[Stored items from a collection]

=== Begin Enclosure ===

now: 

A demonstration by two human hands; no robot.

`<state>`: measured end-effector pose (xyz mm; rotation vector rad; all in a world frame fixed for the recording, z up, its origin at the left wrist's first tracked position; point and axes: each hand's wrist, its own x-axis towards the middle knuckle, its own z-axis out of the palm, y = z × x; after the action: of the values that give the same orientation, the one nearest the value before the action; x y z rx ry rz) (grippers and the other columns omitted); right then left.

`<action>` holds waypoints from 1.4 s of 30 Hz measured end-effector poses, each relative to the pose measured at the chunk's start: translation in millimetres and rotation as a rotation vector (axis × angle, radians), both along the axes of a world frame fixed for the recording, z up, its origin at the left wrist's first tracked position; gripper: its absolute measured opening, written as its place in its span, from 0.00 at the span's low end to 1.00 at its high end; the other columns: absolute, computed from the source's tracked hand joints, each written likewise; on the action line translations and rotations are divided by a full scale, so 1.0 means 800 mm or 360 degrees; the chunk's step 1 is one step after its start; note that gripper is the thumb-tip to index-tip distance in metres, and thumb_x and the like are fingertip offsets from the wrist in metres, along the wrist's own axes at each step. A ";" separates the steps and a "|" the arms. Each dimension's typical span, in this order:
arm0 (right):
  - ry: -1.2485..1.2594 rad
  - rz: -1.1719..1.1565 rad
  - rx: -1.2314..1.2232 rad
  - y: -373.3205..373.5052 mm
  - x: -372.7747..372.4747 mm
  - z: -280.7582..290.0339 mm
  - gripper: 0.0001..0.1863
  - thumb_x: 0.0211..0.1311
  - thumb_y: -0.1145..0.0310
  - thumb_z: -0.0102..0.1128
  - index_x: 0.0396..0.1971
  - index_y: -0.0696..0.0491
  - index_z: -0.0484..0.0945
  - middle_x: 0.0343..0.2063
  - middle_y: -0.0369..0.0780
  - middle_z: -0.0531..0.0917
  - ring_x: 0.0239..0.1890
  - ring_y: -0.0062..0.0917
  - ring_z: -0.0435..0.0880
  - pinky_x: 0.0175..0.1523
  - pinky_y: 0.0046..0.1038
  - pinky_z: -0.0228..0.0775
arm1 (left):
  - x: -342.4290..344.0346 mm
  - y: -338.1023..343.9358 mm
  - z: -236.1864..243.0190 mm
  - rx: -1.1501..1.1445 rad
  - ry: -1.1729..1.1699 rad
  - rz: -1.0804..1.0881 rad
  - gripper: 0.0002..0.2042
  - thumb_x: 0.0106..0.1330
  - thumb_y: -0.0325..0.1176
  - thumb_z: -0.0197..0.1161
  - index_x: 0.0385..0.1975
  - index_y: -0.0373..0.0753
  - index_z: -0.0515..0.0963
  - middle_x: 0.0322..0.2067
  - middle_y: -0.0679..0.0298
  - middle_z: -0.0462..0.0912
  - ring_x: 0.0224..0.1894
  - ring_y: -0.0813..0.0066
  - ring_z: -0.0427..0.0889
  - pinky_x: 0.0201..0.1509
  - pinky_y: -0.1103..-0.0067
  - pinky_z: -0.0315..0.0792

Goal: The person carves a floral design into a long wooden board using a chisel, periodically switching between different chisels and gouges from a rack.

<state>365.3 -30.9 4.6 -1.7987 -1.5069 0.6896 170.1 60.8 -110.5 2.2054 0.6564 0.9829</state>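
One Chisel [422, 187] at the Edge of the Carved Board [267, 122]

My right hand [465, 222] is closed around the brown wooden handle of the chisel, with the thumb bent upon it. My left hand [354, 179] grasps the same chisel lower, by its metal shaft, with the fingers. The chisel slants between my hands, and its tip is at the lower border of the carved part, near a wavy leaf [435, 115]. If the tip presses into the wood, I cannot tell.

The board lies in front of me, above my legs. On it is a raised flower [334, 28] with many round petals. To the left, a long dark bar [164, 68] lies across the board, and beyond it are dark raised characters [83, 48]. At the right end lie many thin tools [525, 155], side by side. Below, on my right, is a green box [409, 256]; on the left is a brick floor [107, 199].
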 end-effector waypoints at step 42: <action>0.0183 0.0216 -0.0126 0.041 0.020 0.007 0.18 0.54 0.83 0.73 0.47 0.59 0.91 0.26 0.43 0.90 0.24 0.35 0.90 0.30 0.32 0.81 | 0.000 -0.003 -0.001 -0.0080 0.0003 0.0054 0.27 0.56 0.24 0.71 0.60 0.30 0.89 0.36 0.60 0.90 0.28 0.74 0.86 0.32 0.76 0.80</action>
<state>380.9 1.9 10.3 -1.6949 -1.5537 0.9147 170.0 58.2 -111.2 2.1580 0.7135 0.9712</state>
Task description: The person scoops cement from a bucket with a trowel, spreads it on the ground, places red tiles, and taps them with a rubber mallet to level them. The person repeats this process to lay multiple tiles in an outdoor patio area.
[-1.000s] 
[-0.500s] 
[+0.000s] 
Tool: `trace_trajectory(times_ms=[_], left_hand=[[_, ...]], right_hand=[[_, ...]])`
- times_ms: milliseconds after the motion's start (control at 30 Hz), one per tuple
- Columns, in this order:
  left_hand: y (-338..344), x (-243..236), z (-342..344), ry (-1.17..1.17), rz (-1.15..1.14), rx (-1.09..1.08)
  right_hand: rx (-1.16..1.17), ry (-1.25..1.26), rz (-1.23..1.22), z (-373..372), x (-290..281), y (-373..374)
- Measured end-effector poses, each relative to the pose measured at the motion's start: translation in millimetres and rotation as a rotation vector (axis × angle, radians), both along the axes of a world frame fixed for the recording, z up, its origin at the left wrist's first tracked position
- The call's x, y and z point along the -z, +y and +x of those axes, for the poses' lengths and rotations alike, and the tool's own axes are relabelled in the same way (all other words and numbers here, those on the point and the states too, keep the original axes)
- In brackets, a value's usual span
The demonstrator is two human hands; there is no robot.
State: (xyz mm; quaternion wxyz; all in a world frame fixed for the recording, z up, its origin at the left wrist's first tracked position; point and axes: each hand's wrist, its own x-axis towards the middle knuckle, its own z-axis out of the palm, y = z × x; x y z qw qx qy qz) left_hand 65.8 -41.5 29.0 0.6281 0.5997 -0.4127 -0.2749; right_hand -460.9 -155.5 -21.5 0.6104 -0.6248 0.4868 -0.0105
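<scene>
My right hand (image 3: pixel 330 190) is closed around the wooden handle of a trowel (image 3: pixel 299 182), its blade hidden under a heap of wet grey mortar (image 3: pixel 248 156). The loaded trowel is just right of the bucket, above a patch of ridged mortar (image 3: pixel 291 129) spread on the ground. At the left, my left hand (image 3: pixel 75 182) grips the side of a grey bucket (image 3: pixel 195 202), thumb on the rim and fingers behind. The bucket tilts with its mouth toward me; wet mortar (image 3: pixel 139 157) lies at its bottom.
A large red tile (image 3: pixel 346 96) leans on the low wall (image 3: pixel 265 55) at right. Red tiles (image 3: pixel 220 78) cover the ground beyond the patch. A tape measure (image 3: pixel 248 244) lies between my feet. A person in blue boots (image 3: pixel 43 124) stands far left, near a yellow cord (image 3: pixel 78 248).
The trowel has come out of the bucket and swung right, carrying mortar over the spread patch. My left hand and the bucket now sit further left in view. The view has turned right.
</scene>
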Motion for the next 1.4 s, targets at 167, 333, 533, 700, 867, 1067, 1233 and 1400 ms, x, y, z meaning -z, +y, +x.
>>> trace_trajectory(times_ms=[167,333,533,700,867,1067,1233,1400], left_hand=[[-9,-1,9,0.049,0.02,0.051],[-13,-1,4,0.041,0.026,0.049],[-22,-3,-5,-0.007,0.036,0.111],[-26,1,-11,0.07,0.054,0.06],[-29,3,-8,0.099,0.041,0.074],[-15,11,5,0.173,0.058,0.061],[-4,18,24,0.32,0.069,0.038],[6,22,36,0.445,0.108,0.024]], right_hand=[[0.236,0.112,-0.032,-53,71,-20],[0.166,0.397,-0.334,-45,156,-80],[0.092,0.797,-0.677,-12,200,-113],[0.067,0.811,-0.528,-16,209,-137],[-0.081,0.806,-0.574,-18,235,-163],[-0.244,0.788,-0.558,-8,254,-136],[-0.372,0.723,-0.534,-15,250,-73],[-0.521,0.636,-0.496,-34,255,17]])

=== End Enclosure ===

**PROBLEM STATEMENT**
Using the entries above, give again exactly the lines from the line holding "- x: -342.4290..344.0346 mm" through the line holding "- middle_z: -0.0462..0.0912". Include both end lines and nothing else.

**WORKED SOLUTION**
  - x: -342.4290..344.0346 mm
  - y: -338.1023..343.9358 mm
  - z: -236.1864..243.0190 mm
  - rx: -1.1501..1.1445 rad
  - ry: -1.1729..1.1699 rad
  - rz: -1.0804..1.0881 rad
  - gripper: 0.0002..0.2042
  - thumb_x: 0.0106..0.1330
  - thumb_y: -0.0325..0.1176
  - thumb_z: -0.0197..0.1161
  - index_x: 0.0385..0.1975
  - index_y: -0.0373..0.0753
  - index_z: -0.0515..0.0963
  - middle_x: 0.0322..0.2067
  - middle_y: -0.0679..0.0298
  - middle_z: -0.0462..0.0912

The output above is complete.